Among the entries below, take the line with "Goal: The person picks" and the line with "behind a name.", and output them and every line between them exactly, with nothing else.
====== AVAILABLE DATA
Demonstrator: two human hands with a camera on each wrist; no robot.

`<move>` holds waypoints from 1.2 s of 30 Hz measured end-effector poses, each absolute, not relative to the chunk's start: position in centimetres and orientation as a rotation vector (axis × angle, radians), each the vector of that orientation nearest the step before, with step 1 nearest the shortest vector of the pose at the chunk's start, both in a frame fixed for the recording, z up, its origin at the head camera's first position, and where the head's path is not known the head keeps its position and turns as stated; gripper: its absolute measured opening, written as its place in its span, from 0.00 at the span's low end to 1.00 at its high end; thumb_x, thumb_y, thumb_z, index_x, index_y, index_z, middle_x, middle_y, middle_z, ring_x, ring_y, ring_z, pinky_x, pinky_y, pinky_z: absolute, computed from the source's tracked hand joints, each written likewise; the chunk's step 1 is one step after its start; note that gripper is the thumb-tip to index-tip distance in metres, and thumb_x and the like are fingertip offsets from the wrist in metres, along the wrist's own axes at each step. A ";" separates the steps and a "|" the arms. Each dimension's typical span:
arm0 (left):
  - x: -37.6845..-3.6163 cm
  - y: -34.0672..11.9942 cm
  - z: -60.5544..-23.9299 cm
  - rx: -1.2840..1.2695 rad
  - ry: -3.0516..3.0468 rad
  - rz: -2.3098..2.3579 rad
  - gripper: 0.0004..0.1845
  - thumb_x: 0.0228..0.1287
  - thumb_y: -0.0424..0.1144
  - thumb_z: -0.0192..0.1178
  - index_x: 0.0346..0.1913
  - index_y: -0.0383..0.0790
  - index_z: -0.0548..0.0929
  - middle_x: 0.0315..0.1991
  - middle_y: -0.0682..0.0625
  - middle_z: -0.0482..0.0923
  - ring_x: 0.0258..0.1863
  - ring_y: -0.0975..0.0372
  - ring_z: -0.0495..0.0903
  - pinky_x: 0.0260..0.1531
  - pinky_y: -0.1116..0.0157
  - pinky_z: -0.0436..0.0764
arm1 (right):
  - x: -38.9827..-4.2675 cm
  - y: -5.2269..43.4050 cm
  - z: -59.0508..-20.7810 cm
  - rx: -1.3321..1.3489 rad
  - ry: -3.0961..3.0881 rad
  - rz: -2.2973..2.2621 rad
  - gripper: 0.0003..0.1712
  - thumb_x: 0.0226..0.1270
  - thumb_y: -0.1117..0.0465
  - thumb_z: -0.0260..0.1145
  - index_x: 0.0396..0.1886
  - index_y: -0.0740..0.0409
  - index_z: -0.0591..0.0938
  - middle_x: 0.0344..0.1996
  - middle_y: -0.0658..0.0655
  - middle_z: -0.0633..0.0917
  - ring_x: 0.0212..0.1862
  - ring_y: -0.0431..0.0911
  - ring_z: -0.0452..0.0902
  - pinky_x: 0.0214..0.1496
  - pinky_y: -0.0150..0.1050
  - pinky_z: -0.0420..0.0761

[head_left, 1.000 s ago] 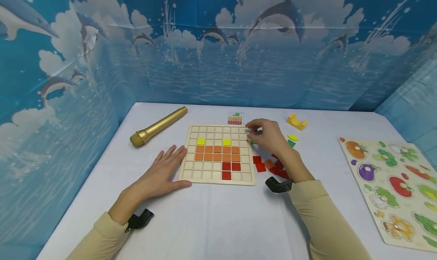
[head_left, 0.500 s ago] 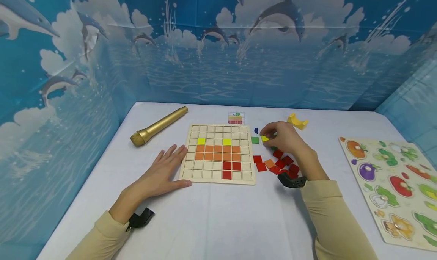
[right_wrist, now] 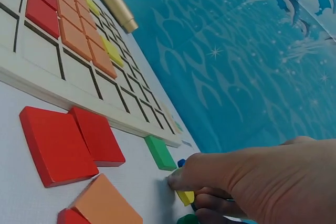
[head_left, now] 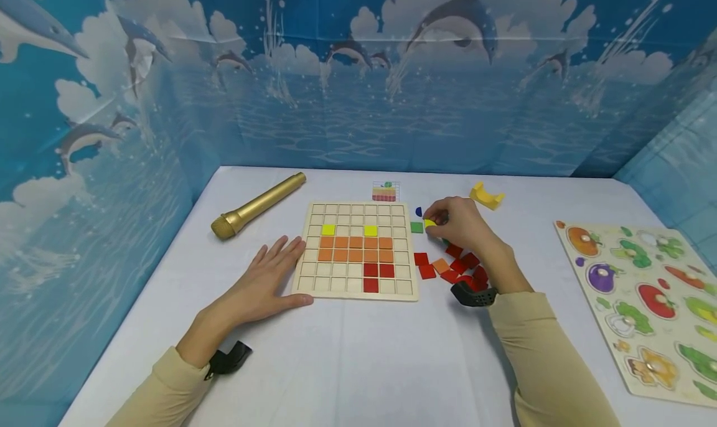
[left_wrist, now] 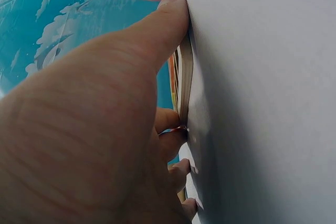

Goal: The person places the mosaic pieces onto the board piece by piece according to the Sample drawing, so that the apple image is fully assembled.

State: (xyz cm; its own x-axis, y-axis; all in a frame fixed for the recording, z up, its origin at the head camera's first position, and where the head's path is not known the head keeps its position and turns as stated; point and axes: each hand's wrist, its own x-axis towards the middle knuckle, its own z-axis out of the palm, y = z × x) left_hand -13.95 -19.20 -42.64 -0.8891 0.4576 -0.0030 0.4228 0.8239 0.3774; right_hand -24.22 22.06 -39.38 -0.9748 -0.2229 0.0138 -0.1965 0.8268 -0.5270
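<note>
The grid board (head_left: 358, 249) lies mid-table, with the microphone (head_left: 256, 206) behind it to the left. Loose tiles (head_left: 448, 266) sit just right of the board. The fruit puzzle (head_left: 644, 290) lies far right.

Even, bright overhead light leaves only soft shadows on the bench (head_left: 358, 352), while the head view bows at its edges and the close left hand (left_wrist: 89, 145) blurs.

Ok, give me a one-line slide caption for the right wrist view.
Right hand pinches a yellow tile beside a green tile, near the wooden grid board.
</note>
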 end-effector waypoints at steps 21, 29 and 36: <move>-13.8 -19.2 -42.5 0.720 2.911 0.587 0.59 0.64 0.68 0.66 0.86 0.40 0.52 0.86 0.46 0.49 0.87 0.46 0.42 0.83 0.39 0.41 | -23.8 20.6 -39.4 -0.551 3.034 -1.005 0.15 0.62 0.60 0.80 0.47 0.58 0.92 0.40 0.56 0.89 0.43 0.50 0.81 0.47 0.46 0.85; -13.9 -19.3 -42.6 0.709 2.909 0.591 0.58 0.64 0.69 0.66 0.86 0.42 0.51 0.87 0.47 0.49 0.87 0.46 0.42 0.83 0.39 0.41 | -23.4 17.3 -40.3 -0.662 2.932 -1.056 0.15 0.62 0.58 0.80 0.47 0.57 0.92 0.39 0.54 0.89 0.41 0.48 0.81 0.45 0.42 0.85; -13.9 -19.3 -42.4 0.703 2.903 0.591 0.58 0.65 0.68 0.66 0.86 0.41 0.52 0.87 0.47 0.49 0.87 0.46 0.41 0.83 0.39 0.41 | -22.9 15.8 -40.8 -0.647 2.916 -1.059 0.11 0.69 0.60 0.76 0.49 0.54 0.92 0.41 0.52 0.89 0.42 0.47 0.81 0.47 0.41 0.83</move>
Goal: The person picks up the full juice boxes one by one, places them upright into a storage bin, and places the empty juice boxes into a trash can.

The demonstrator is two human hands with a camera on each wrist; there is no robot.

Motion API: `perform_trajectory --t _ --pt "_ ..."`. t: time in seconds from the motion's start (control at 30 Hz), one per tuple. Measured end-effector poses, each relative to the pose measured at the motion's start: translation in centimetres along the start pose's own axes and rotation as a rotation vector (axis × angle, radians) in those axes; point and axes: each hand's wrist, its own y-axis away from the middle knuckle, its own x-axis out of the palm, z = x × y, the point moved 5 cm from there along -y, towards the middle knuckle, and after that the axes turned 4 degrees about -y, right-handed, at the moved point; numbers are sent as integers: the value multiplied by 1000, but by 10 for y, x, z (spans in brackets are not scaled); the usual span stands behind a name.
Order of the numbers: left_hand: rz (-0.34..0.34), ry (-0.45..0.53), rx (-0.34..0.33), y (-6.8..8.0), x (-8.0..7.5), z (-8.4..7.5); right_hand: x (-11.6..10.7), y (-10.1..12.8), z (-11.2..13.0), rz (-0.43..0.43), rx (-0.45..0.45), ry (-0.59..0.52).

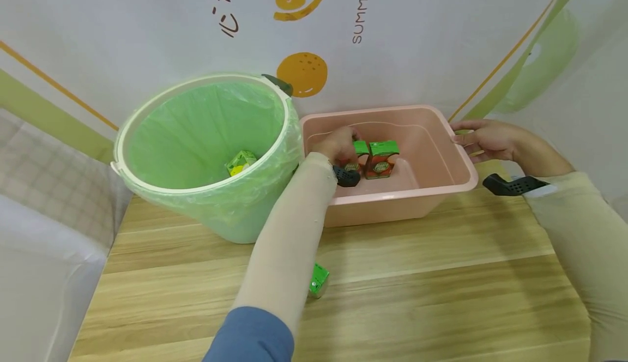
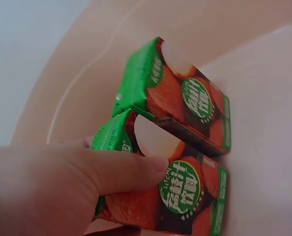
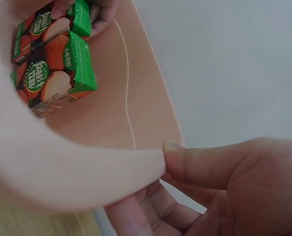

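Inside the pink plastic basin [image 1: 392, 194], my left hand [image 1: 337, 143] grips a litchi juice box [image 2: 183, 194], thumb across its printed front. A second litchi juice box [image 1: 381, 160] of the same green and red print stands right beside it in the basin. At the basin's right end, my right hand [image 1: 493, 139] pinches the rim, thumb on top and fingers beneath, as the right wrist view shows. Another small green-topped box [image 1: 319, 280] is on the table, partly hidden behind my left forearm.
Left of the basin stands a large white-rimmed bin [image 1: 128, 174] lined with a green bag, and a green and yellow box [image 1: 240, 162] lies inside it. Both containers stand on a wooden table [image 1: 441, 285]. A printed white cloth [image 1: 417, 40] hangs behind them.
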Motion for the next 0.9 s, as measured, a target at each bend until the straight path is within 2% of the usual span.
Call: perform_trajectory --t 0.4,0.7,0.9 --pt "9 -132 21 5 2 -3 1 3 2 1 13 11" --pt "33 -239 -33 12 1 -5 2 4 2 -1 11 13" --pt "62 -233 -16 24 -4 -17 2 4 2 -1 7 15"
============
ANSWER TO THIS EXERCISE —
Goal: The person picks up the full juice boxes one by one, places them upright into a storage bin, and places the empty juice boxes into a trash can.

The demonstrator is two human hands with a camera on each wrist; there is no robot.

Motion API: `perform_trajectory --t _ --pt "_ ..."`. t: time in seconds from the motion's start (control at 30 Hz), one per tuple. Measured end-effector poses, each relative to the pose measured at the motion's start: translation in centimetres along the start pose's own axes and rotation as a rotation vector (axis × angle, radians) in those axes; point and axes: each hand's wrist, its own y-axis away from the middle knuckle, its own x-axis out of the palm, z = x × y, the point moved 5 cm from there along -y, towards the middle knuckle, and after that the axes turned 4 degrees about -y, right-handed, at the moved point; numbers are sent as integers: the value multiplied by 1000, but by 10 for y, x, z (spans in brackets are not scaled); the usual span stands behind a name.

The given output is complete.